The Veterinarian – Exchanges and Dealing with the Fear Behind it All (Part 3 of 3)

(continued from parts 1 and 2)

The veterinarian had noted the look of fear on the little girl’s face when he had entered the room. She sat next to her mom and though not exactly clingy in character, she was inwardly withdrawn displaying such in her posture and her mannerisms. Her face revealed doubt, skepticism…..fear. Her mother, seemingly stable and not unnerved in the least, appeared to be ignoring her daughter’s facial expressions and whatever might be lurking beneath them.

“So, how has Shadow been? Has he been doing well at home? Any recent problems or issues that you can think of?” The veterinarians words are directed to the mother along with the majority of his eye contact. Only a fleeting glimpse or two catches the little girl in his periphery as he has intended. His words and tone have also instantly shed any hint of “puppy talk” or “baby talk” or other high pitched sound for these are destabilizing to nervous and fearful creatures. Just as purposefully, he regulates his cadence to a steady and reassuring rhythm, he softens all expression, and he allows his quirky and goofy-ass smile to spread from ear to ear for all to see. These efforts are essential in his endeavor.
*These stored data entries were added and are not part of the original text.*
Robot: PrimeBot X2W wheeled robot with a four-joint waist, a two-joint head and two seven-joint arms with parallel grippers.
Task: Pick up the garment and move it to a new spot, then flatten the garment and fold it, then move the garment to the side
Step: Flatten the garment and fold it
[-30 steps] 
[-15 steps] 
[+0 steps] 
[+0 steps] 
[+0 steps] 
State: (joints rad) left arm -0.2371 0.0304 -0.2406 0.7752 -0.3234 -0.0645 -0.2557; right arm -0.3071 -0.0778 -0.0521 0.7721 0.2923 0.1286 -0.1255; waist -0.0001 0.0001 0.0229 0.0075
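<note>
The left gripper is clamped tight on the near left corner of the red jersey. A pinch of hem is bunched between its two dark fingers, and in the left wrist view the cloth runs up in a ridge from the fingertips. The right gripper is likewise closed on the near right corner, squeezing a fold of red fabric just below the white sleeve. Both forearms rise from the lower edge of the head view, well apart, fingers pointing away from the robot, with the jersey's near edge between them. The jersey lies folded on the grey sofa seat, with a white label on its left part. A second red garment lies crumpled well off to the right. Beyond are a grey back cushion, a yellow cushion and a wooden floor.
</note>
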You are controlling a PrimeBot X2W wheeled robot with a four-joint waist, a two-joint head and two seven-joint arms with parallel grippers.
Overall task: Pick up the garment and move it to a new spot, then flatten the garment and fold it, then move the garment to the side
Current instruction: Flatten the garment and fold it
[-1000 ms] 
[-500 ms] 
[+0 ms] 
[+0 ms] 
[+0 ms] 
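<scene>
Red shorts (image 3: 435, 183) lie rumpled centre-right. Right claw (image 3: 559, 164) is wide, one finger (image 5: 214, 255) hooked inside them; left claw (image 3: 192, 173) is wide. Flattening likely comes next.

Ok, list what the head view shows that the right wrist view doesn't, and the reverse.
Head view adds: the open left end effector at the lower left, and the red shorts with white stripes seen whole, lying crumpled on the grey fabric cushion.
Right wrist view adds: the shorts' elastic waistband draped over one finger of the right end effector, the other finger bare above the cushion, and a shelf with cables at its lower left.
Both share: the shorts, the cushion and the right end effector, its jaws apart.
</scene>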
The conversation volleys for a moment and then dances back and forth between the mother and the veterinarian, all in good fun and fashion. The daughter watches the interaction, and even if her consciousness does not register the full implication of the exchange, it imprints upon her psyche nonetheless. The veterinarian is slowly creating a healing environment….. a safe and stable orbit, by transforming the energy that is swirling about  the mom, the daughter, and Shadow, their dog.

Before he had even walked into the room and begun his master planetary plan, the veterinarian had been privy to the little girl’s fear. He had overheard an exchange through the door involving her dramatic worry over a routine blood draw that was performed on Shadow by another staff member. The relevance of that marker impacted him immediately. It became exponentially significant a millisecond later when he paired it with an alert that popped up on Shadow’s record. He himself had placed that alert after the last annual visit: Caution – Fear Response.

The veterinarian had sat on the floor in front of both mom and daughter as he had performed his exam on Shadow. This occurred without incident…..without destabilization or negativity of any sort. And such stabilization is impossible to ignore for any creature, even if they don’t understand what is actually happening. After he had finished his exam, mom began asking the veterinarian about Shadow’s behavior at home. Sometimes, he thought, sometimes, it works. Sometimes, they glitch their own Matrix against stability, and then, catch a glimpse of something beyond. Sometimes, you get a chance to support someone else who decides to ask more questions.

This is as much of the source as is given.